Obviously you'll need the DirectX SDK in order to build the game from this point on. This DirectInput code here only requires DirectX 5, but later on we might start requiring DirectX 6 so you'll want to get that if you haven't already. I added dxguid.lib and dinput.lib to the project's library list (just like I did with winmm.lib up in the Q&A section), so if you're mimicing the project then you'll want to do that as well.
The Insides Of Input
There were five files added this time around, all starting with "in_". I also made a few touchups to some of the other files too, but nothing directly related to input. MSVC comes with a "diff"ing utility named windiff.exe if you want to see exactly what lines changed, or if you have another diffing program then you can use it as well. If you're fortunate enough to have MS SourceSafe or some other version control software, then consider all modified files to be new versions.
Two of the files (in_win.*) are specific to DirectInput, our lowest layer. Two others (in_main.*) are the primary user input interface layer that sits on top. Nearly everything from the outside only goes through this layer, and doesn't touch the DirectInput layer directly. The fifth file is another header file (in_event.h) which holds the common event structure that both halves use yet neither has control over.
We'll dive into the specifics of both in_win and in_main in just a moment, but here's a quick summary of what's going on in each side.
in_win: Lowlevel DirectInput interface. Whenever its frame function is called, it processes all input information and sends out any necessary events to a function provided by the outside.
in_main: General user input interface. Uses in_win below it, and calls in_win's frame function from its own frame function (which the main loop uses). Contains the callback function which in_win sends events to, and this callback in turn relays these events to a set of "receiver" functions that are looking for input. These receiver functions sit in a stack and pass the events down from one function to the next until one of the functions consumes it.
[Look at in_event.h]
First, take a peek at this header. This is where the common definitions and structural info sits. It includes the event types, flags, key constants, and the event structure. Why is this in a separate header? Well, think of it this way. If we put it in in_win, that would imply the stuff is Windows-specific. And since it's not, and since non-Windows-related subsystems will need to access this stuff, then we shouldn't put it there. We could also put it in in_main, but remember that in_win needs to use this stuff too, and in_main sits ABOVE in_win. So putting this common stuff in either of those two headers would be inappropriate. By keeping it in a separate header, we only lock each half to this common structure and not to the other half, making for easier detachment.
In this header, we first have the event types (mousemove, press, drag, and release), like we talked about before. After that are a few flags, then the big list of keys. Is there anything special about why the key constants were chosen this way? Not really. The low 128 map to their ASCII equivalents, that way we can use the actual character values. The extended keys are added above that, in a somewhat arbitrary order. Then the mouse button keys start at 256. These are the key values that everything hooks to, so any other set of key values in the low level code (DirectInput in this case) must convert to these values.
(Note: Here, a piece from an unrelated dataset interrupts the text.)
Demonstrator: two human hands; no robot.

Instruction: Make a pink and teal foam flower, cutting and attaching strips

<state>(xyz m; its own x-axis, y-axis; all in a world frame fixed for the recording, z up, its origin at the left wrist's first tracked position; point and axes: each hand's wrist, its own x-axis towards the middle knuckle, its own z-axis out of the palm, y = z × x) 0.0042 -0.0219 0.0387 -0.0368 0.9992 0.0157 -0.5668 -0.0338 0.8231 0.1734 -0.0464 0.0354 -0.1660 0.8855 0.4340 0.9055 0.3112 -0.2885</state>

Finally, after the key values, we have the event structure. This is the structure that in_win fills in, in_main takes and dispatches, and all the user input receiver functions use. It contains a whole bunch of information about the event, including the event type and what key it deals with, current keyboard flags, mouse positions and changes, a couple timing values, etc.
Considering that we're using C++ and not just C, my choice of declaring this as a structure rather than a class may annoy some OOP-religious types. I do this for the simple reason that I only use classes when classes have an obvious implementation advantage over structures. I'm not an OOP zealot or a functional zealot, I'm a practicality zealot. If classes don't have a definite and distinct advantage over structures for a particular scenario, I'll use a struct. We'll have plenty of cases in this project where I use classes instead, but this is not one of those cases. The event structure is just data, and it has no control over its contents, so putting it in a class has neither a conceptual nor implementation advantage to me.
So that's the glue definition stuff; let's move on to DirectInput.
[Look at in_win.h]
The DirectInput layer doesn't have a whole lot of functions. Aside from the usual three (init, shutdown, and frame), there are a couple functions specific to Windows for setting and killing focus (which are called by the window function in sys_win), the function to set the input handler, a key stuffing function, and some mouse control stuff. So the interface is small, as it should be. But the insides are considerably larger...
[Look at in_win.cpp]
If you haven't used DirectX before, this file will likely confuse you to some degree. If you don't have any books or other available references on DirectX, you might want to consider keeping the SDK documentation handy. I don't have the luxury of going into detail about every DirectInput call in here (I'd have to write a book for that), so if you want a reference for the DirectInput API itself you'll have to dig one up. I'll just be describing how this file fits in the rest of the subsystem.
After a few definitions, we've got a bunch of private data to this file, commented according to what it does. The data's usage will be apparent in the functions that deal with it.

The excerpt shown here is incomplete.